**Exercise directions**: What is needed is a copy of each line in the listing below that contains "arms".

**Supplied material**:
┄┄┄┄┄┄

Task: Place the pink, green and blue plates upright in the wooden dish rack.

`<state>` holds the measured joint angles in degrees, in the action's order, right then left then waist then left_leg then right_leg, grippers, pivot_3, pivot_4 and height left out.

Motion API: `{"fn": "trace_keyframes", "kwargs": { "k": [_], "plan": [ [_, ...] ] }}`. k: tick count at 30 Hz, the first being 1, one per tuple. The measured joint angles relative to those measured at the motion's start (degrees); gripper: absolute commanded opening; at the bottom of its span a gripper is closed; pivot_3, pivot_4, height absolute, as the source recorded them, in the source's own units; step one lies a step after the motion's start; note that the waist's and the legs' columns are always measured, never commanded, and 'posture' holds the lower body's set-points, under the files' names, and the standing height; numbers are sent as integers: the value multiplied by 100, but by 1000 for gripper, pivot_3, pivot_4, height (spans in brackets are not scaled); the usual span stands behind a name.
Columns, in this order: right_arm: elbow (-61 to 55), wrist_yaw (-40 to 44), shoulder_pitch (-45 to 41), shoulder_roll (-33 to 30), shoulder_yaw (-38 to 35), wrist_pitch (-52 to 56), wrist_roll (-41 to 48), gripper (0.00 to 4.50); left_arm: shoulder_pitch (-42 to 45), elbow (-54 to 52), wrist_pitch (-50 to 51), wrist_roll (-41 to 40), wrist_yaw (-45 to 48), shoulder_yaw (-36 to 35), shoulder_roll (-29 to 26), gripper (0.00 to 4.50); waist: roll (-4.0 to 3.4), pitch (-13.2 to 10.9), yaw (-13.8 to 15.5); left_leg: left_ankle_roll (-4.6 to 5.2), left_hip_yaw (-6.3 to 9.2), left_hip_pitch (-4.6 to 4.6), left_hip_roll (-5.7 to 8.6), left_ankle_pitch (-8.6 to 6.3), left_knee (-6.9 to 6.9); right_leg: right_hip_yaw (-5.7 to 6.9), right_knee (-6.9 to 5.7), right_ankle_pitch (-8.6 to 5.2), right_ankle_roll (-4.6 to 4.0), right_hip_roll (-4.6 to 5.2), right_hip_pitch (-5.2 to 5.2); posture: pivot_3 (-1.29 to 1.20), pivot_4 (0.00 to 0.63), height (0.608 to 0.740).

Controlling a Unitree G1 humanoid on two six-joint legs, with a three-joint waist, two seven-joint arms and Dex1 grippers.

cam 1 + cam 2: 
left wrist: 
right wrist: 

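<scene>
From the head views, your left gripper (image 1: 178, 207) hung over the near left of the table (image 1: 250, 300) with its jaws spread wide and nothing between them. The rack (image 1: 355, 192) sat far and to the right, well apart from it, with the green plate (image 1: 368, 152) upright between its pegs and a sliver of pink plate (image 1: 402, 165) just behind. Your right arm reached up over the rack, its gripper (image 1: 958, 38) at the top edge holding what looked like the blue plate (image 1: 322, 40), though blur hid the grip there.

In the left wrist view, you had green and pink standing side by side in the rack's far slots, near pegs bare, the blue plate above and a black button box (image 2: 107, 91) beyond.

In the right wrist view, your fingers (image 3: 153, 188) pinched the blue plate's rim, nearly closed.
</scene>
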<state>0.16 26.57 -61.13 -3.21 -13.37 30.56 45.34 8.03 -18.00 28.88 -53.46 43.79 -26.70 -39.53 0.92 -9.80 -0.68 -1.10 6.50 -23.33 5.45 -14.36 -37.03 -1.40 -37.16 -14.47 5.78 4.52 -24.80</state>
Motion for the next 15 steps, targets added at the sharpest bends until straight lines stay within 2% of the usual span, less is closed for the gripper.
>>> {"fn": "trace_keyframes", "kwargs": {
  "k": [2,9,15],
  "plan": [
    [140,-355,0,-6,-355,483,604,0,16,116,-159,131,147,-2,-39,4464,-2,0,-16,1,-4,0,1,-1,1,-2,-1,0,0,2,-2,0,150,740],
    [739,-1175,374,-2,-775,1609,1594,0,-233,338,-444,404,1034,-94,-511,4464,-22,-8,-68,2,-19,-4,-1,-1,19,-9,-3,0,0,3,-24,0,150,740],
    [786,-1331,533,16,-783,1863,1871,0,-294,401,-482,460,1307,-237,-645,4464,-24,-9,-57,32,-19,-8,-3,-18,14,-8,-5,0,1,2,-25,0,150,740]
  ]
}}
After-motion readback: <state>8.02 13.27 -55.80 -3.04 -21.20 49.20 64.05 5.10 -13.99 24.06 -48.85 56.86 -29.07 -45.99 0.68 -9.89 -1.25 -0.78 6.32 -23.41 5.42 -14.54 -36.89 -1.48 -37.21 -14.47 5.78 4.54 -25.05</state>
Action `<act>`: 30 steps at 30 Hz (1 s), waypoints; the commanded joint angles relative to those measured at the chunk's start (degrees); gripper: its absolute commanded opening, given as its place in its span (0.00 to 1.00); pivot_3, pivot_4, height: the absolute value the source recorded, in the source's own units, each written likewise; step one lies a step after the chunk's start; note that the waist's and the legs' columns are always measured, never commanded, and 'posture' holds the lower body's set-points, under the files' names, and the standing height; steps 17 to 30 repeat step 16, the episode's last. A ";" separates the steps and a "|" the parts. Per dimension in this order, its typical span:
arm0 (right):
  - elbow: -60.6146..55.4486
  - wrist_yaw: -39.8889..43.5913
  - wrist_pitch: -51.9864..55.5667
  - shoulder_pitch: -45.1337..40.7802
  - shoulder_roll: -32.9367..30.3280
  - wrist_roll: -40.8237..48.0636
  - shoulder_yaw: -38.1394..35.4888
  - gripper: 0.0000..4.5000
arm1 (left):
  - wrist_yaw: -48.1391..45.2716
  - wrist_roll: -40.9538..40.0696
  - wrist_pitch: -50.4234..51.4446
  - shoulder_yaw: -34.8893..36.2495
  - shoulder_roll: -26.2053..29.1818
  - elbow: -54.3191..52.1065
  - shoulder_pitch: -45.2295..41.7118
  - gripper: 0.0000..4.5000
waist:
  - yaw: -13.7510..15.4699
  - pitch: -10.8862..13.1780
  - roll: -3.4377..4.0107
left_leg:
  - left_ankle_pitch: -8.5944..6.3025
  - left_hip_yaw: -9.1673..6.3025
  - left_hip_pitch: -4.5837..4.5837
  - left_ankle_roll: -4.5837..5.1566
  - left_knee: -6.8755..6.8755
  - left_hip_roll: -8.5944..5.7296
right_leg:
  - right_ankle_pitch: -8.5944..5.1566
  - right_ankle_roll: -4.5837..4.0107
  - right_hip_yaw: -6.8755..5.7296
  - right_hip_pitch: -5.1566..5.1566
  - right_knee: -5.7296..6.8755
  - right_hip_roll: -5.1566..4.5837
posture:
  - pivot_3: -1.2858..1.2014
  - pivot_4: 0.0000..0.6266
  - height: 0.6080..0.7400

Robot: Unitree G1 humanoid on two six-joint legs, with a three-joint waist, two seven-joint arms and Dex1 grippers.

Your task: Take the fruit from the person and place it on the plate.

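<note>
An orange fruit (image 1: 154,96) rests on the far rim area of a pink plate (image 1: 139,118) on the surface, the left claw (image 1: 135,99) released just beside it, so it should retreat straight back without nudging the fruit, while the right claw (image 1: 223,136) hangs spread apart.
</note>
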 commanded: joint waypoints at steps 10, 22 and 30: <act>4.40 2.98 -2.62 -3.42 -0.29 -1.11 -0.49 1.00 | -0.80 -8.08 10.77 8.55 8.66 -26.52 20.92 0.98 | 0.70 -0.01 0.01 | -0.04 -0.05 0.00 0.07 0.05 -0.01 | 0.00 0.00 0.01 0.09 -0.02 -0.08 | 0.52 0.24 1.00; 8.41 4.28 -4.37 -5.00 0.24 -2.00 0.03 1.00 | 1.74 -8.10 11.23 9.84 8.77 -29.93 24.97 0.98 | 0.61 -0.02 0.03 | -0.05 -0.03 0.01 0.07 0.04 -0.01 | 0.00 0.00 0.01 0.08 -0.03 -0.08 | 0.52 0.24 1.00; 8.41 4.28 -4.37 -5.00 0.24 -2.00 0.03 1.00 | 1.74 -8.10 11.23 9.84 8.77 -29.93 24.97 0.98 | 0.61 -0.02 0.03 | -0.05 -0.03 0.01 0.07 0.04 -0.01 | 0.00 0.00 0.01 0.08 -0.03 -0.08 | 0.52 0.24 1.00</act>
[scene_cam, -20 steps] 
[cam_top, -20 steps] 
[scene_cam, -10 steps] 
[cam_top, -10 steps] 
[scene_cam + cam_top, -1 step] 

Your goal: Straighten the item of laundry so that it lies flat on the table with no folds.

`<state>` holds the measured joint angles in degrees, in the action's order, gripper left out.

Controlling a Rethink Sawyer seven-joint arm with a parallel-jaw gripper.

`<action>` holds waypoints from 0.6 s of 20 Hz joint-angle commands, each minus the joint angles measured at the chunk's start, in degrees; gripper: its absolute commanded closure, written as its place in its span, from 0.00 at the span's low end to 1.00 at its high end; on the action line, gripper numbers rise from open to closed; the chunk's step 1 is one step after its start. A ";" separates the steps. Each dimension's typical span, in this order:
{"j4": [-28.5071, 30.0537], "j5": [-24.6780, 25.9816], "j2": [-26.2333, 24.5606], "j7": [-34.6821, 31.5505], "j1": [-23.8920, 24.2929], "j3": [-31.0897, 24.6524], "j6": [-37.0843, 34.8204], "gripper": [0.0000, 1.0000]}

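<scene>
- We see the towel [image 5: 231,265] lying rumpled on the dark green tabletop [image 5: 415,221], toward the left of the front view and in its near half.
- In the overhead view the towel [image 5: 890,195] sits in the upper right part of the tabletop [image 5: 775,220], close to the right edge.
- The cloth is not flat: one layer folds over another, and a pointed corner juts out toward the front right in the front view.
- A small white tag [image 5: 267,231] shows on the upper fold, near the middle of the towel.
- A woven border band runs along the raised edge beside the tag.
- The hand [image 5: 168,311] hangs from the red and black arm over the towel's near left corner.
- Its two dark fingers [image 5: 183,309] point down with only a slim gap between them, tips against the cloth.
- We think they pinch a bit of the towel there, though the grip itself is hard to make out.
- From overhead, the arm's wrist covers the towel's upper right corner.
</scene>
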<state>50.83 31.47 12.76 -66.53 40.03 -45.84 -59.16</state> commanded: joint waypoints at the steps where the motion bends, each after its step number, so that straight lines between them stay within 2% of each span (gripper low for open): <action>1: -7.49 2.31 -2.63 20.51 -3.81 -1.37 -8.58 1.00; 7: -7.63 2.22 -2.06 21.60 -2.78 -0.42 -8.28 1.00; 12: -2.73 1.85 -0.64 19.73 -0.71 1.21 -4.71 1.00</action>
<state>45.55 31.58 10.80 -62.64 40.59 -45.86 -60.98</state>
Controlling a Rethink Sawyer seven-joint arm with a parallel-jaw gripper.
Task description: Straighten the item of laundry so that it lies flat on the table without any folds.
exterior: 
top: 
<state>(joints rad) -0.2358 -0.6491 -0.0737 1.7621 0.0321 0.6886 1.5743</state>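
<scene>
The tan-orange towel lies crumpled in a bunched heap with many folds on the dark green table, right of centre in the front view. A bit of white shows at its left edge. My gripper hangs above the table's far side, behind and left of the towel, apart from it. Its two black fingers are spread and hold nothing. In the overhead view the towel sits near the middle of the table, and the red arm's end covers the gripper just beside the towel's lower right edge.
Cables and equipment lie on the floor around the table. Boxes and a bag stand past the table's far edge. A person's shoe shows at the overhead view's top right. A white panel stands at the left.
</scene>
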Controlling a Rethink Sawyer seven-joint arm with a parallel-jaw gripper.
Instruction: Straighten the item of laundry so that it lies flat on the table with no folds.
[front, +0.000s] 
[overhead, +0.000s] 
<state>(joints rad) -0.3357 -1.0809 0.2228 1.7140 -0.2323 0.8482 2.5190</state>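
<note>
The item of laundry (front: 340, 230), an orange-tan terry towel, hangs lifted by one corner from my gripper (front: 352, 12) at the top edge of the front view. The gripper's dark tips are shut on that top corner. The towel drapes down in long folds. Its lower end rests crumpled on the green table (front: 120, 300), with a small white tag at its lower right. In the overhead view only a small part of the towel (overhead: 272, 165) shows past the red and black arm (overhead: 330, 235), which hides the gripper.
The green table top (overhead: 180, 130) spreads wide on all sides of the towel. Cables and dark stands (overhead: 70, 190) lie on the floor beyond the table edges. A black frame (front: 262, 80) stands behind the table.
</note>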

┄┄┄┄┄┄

**Exercise output**:
Controlling a Unitree G1 humanoid on two six-joint legs, with a three-joint waist, two seven-joint arms and Dex1 grippers.
Robot: Unitree G1 humanoid on two six-joint legs, with a three-joint waist, two seven-joint arms and Dex1 grippers.

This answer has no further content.